Farmers and ranchers in the following counties in Mississippi also qualify for natural disaster assistance because their counties are contiguous: Adams; Humphreys; Marion; Tippah; Attala; Itawamba; Montgomery; Union; Calhoun; Jackson; Neshoba; Walthall; Choctaw; Jasper; Perry; Warren; Clarke; Lafayette; Pontotoc; Washington; Copiah; Lamar; Prentiss; Wayne; Forrest; Lauderdale; Rankin; Webster; George; Lawrence; Scott; Yalobusha; Grenada; Madison; and, Smith.

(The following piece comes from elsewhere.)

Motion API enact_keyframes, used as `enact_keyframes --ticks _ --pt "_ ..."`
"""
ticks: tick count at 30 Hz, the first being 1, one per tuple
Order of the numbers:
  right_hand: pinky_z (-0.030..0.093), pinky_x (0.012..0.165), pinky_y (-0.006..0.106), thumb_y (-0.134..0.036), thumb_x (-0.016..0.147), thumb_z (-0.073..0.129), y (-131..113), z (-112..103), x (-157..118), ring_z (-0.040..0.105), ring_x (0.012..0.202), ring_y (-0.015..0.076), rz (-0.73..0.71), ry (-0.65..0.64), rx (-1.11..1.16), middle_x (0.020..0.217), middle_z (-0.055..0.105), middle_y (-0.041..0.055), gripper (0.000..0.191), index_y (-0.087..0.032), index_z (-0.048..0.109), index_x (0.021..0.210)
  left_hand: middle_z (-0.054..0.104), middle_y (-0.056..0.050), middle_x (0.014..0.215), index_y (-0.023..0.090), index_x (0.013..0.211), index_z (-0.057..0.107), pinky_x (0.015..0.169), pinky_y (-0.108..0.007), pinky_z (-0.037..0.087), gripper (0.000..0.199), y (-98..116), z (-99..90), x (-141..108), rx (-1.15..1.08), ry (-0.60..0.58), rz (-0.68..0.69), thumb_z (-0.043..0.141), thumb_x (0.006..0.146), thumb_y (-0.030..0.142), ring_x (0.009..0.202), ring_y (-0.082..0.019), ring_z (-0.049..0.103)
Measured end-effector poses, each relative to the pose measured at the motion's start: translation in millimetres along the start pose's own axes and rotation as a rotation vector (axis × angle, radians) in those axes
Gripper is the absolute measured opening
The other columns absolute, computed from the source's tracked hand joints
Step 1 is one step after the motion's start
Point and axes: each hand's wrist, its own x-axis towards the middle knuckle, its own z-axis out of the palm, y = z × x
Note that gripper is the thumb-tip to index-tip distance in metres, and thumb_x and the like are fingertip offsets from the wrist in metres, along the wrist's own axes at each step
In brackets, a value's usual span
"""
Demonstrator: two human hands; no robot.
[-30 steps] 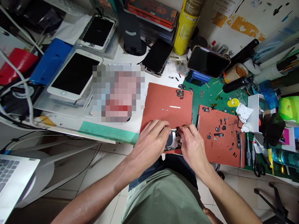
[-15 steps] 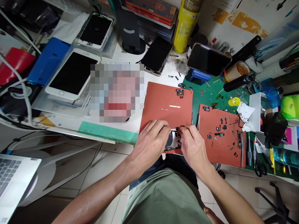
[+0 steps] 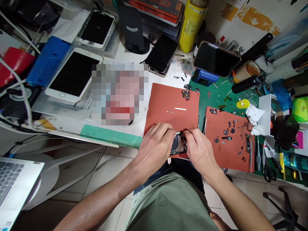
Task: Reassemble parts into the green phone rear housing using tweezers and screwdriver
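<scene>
An opened phone housing (image 3: 179, 146) lies at the front edge of a reddish-brown mat (image 3: 172, 109), between my two hands. My left hand (image 3: 157, 142) is closed on the housing's left side, its fingertips at the top edge. On the right side my right hand (image 3: 198, 146) has its fingers pressed together at the housing's upper edge. Both hands hide much of the housing, and any small part between the fingertips is too small to make out. Thin silver strips (image 3: 180, 108) and a small metal part (image 3: 185, 94) rest farther back on the mat.
A second reddish mat (image 3: 231, 154) to the right bears several small parts. Scissors (image 3: 269, 174) and tools lie beyond it. A phone on a blue stand (image 3: 205, 78), a yellow can (image 3: 192, 25) and a dark phone (image 3: 161, 54) stand or lie behind. A white phone (image 3: 74, 75) is left.
The view has shifted slightly. Both hands remain at the phone housing, with only a slight change in the right fingers.
</scene>
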Motion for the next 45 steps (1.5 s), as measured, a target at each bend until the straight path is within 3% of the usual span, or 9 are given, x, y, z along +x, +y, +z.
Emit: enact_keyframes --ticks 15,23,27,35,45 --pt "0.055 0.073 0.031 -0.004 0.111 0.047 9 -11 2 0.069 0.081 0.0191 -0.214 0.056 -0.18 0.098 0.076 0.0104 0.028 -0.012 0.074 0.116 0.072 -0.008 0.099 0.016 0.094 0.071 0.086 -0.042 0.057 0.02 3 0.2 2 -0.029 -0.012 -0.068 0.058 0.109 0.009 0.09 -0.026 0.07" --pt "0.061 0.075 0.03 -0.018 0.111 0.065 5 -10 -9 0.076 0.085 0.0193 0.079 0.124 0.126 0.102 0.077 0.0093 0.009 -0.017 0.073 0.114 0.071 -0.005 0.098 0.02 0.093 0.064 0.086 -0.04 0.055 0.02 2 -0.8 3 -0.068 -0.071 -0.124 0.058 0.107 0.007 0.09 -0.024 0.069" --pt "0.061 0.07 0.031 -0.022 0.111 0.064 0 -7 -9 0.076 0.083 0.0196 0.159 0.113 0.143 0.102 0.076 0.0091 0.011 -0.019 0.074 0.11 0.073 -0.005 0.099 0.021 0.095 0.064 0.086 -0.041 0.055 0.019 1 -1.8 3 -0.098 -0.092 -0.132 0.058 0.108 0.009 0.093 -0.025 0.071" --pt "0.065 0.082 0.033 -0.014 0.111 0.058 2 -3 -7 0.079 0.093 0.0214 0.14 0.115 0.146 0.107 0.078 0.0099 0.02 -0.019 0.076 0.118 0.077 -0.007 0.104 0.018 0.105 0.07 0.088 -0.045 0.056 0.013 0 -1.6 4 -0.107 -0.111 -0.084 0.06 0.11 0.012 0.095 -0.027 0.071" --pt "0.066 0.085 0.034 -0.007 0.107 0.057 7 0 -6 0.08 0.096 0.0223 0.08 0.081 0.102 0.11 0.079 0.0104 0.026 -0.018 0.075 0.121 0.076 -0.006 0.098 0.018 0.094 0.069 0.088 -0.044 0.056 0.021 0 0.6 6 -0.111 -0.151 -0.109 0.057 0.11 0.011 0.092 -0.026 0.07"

All counties listed above were designated natural disaster areas Feb. 28, making all qualified farm operators in the designated areas eligible for low interest emergency (EM) loans from USDA’s Farm Service Agency (FSA), provided eligibility requirements are met. Farmers in eligible counties have eight months from the date of the declaration to apply for loans to help cover part of their actual losses. FSA will consider each loan application on its own merits, taking into account the extent of losses, security available and repayment ability. FSA has a variety of programs, in addition to the EM loan program, to help eligible farmers recover from adversity.
USDA also has made other programs available to assist farmers and ranchers, including the Supplemental Revenue Assistance Program (SURE), which was approved as part of the Food, Conservation, and Energy Act of 2008; the Emergency Conservation Program; Federal Crop Insurance; and the Noninsured Crop Disaster Assistance Program.